▶ TASK DETAILS: Among the records below, how many lines contain the word "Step"? The answer is a single number.

▶ LISTED ENTRIES:
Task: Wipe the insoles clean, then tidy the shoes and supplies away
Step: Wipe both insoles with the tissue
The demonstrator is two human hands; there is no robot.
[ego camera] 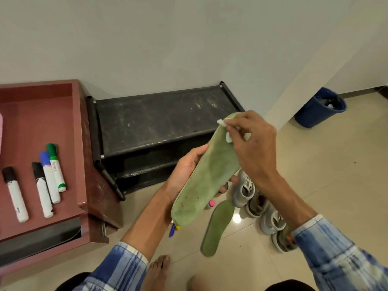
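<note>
While the left hand (186,171) cradles a green insole (210,175) from beneath, thumb laid along its left edge and fingers (232,181) curled round the far edge, the right hand (254,143) pinches a small white wad (223,122) between thumb and fingertips and presses it against the insole's toe end. This insole is held in the air, toe tilted up and away, heel toward the person and marked with dark smudges; it hides part of the black shoe rack (159,116) that stands against the wall behind it. A second green insole (218,227) lies flat on the tiled floor (315,175) below, just beside a row of grey sneakers (245,190), several of which are partly covered by the right forearm and its blue plaid sleeve. A pink-capped bottle (211,203) peeks out between the two insoles, mostly hidden by the held one. Something small, blue and yellow (172,229), hangs by the left wrist; what it is cannot be told. To the left, a reddish-brown tabletop (31,122) with a raised rim touches the rack's side and carries four markers (49,177) lying side by side: two black-capped, one blue, one green. A blue bin (319,108) sits well apart by the far wall, and a bare foot (157,269) rests on the floor near the bottom edge.
</note>
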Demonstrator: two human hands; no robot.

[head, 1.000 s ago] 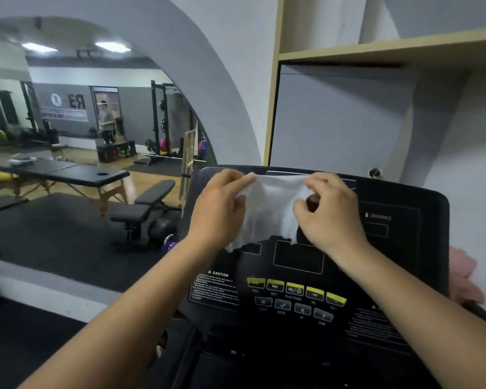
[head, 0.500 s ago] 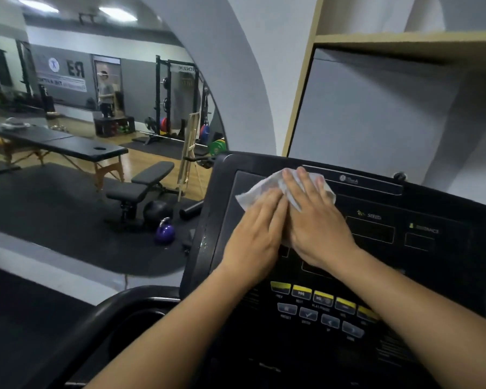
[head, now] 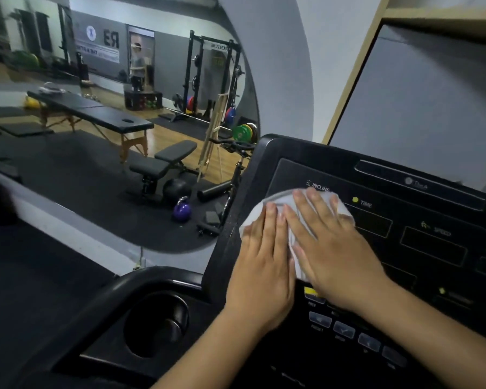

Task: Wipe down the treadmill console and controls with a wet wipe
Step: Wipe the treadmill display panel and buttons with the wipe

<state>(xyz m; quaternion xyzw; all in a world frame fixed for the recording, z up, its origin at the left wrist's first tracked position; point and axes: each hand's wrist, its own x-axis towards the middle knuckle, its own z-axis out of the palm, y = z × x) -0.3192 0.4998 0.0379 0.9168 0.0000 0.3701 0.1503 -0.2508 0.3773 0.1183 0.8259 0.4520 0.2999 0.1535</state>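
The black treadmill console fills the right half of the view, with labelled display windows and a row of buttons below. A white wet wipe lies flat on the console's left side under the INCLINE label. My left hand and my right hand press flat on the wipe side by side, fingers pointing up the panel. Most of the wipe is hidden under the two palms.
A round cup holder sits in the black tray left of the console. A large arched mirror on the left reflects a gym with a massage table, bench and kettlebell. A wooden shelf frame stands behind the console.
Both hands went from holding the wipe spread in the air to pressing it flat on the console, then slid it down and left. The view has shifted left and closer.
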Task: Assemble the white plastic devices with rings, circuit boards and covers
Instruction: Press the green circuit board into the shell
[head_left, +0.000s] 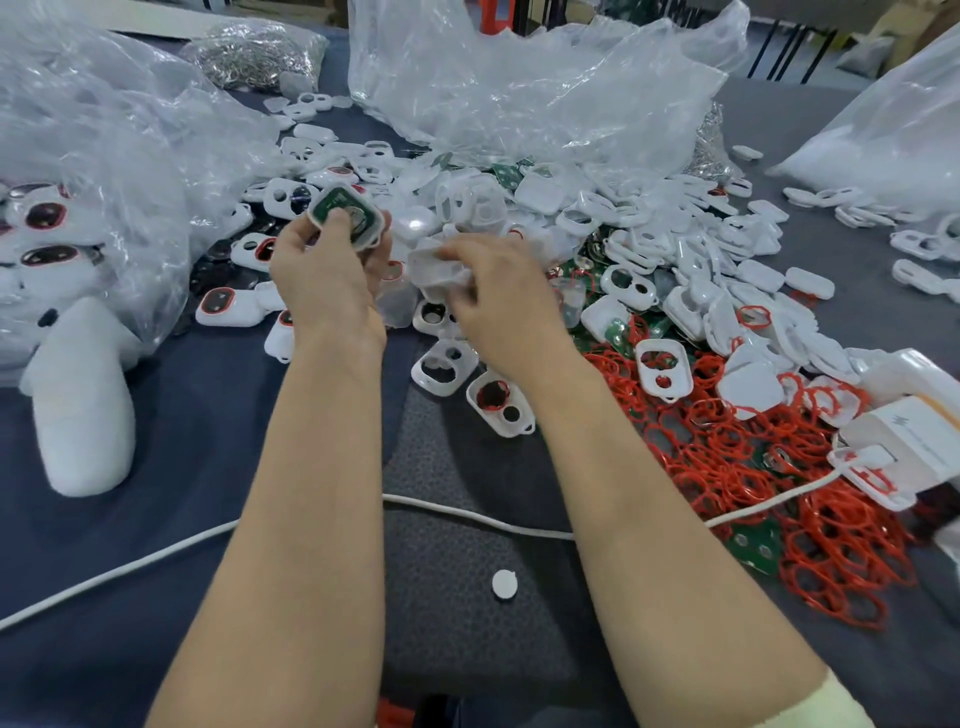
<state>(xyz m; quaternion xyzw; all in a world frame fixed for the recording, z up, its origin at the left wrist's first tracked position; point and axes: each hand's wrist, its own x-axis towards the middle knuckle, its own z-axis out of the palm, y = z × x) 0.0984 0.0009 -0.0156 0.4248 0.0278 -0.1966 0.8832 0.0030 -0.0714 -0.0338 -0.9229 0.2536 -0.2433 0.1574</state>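
Note:
My left hand grips a white plastic shell with a green circuit board seated in it, held up above the table. Just to its right, my right hand pinches a blurred white plastic cover. A big heap of white shells and covers spreads across the middle and right. Red rings lie in a tangled pile at the right, with green boards among them. Two open shells lie near my right wrist.
Crumpled clear plastic bags stand at the back and left, one holding finished devices. A white cable crosses the dark cloth. A white box sits at the right edge, a white disc lies near me.

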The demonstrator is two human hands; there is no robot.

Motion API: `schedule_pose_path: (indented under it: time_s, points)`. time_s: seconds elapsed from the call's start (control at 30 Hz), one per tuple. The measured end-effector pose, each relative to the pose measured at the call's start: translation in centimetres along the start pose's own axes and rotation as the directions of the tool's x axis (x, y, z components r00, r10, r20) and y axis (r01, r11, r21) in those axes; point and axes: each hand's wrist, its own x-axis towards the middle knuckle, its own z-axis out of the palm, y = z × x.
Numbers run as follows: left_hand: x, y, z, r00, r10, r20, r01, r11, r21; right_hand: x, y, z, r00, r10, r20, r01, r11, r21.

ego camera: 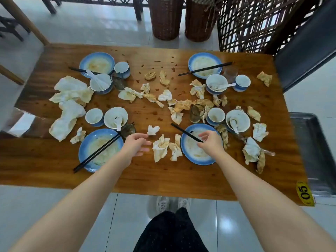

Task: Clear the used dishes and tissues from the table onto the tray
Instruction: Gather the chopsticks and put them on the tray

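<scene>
wooden table [163, 175]: carries four blue-rimmed plates, bowls, cups, glasses and many crumpled tissues; all lie on the table top.
metal tray [314, 157]: stands just beside the right table edge, partly in view.
near left plate [85, 148] and near right plate [190, 151]: both soiled.
left hand [136, 145]: above the table between these two plates, fingers relaxed, holding nothing, just beside a small white tissue [153, 130].
right hand [211, 143]: over the near right plate, thumb and fingers curved about the near end of the black chopsticks [183, 132]; whether they pinch it cannot be told.
</scene>
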Motion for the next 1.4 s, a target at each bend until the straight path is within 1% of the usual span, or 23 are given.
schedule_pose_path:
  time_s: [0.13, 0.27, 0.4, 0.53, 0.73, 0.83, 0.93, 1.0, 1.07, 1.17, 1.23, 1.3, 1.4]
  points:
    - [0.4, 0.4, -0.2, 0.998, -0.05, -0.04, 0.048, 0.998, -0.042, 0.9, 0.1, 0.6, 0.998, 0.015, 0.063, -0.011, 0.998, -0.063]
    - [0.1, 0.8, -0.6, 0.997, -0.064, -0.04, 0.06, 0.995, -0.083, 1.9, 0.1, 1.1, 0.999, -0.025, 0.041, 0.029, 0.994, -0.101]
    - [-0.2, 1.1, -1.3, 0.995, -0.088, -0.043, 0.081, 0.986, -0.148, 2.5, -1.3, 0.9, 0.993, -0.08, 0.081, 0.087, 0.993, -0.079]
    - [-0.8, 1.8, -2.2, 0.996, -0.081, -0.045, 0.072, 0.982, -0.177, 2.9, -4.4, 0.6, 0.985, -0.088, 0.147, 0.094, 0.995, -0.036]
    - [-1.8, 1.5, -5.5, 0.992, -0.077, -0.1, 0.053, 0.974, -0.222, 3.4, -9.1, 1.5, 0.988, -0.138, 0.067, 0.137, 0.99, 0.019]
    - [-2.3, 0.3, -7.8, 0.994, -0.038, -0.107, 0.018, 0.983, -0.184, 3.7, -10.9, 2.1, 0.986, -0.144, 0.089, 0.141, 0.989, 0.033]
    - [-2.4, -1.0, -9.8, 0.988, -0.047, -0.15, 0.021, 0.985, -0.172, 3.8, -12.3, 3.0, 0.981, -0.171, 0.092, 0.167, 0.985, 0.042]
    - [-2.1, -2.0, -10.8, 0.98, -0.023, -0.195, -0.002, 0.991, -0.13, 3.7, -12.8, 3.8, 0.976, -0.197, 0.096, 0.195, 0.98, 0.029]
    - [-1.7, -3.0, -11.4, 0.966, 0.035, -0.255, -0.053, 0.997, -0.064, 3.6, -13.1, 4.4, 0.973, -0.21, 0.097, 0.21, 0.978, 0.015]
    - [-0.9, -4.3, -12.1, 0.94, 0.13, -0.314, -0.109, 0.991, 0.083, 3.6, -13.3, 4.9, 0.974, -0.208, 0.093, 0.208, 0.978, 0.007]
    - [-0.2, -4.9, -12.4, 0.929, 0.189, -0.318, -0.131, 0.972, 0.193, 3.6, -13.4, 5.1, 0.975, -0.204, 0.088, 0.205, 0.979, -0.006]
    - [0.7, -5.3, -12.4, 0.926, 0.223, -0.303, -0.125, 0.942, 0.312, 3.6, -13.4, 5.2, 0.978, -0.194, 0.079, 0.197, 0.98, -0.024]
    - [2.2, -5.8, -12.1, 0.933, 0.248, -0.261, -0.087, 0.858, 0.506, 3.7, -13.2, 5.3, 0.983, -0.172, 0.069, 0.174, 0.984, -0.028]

▶ FINISHED TASK: 2